Reproduce the entire listing word for word.

- - - - - - -

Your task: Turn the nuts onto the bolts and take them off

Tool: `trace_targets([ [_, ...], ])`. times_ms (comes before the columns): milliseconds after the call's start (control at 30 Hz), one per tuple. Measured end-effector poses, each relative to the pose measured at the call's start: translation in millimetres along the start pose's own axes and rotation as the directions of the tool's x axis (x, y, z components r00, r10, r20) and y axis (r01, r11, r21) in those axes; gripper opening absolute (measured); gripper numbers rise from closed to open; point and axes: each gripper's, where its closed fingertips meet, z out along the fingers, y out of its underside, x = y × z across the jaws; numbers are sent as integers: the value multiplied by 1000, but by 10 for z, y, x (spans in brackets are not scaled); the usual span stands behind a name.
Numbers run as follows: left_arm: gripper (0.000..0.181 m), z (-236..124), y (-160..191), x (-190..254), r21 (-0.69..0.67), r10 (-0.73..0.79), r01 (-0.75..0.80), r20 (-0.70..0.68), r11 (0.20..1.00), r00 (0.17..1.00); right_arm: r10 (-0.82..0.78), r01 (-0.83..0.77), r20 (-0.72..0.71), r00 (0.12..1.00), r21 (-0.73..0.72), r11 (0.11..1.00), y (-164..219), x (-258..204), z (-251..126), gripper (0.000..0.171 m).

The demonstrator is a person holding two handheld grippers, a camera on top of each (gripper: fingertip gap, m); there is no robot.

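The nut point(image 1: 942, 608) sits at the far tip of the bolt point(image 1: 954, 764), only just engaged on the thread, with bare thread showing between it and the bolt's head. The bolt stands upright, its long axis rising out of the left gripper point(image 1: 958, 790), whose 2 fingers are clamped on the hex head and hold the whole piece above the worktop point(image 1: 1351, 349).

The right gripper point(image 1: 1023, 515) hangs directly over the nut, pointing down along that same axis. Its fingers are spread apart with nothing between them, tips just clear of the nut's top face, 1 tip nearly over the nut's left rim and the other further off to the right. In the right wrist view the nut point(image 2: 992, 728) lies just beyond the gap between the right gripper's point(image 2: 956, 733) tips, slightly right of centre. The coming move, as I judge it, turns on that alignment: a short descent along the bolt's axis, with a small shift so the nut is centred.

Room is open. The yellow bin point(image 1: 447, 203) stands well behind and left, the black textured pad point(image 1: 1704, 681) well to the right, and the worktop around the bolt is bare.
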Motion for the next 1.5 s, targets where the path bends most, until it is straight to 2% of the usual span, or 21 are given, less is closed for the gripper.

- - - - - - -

ANSWER AREA ▸
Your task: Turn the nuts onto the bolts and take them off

Tool: `trace_targets([ [_, ...], ])`. times_ms (comes before the columns): milliseconds after the call's start (control at 30 Hz), one per tuple. Measured end-effector poses, each relative to the pose measured at the call's start: translation in millimetres along the start pose's own axes and rotation as the directions of the tool's x axis (x, y, z components r00, r10, r20) and y axis (r01, r11, r21) in those axes; gripper opening absolute (measured); gripper numbers rise from closed to open; point and axes: each gripper's, where its closed fingertips meet, z out along the fingers, y out of its underside, x = y × z across the jaws; numbers are sent as integers: the value multiplied by 1000, but by 10 for z, y, x (spans in brackets are not scaled); the usual span stands behind a name.
Numbers run as follows: left_arm: gripper (0.000..0.181 m), z (-236..124), y (-160..191), x (-190..254), r21 (-0.69..0.67), r10 (-0.73..0.79), r01 (-0.75..0.80), r20 (-0.70..0.68), r11 (0.20..1.00), r00 (0.17..1.00); right_arm: r10 (-0.82..0.78), r01 (-0.83..0.77), r20 (-0.72..0.71), r00 (0.12..1.00), r21 (-0.73..0.72), r11 (0.11..1.00), y (-164..219), x (-258..204), z (-251..126), gripper (0.000..0.171 m).

The demonstrator is a person holding two handheld grippers, a camera on top of each (gripper: fingertip gap, m); there is no robot.

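The nut point(image 1: 942, 608) sits at the far tip of the bolt point(image 1: 954, 764), only just engaged on the thread, with bare thread showing between it and the bolt's head. The bolt stands upright, its long axis rising out of the left gripper point(image 1: 958, 790), whose 2 fingers are clamped on the hex head and hold the whole piece above the worktop point(image 1: 1351, 349).

The right gripper point(image 1: 1023, 515) hangs directly over the nut, pointing down along that same axis. Its fingers are spread apart with nothing between them, tips just clear of the nut's top face, 1 tip nearly over the nut's left rim and the other further off to the right. In the right wrist view the nut point(image 2: 992, 728) lies just beyond the gap between the right gripper's point(image 2: 956, 733) tips, slightly right of centre. The coming move, as I judge it, turns on that alignment: a short descent along the bolt's axis, with a small shift so the nut is centred.

Room is open. The yellow bin point(image 1: 447, 203) stands well behind and left, the black textured pad point(image 1: 1704, 681) well to the right, and the worktop around the bolt is bare.
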Motion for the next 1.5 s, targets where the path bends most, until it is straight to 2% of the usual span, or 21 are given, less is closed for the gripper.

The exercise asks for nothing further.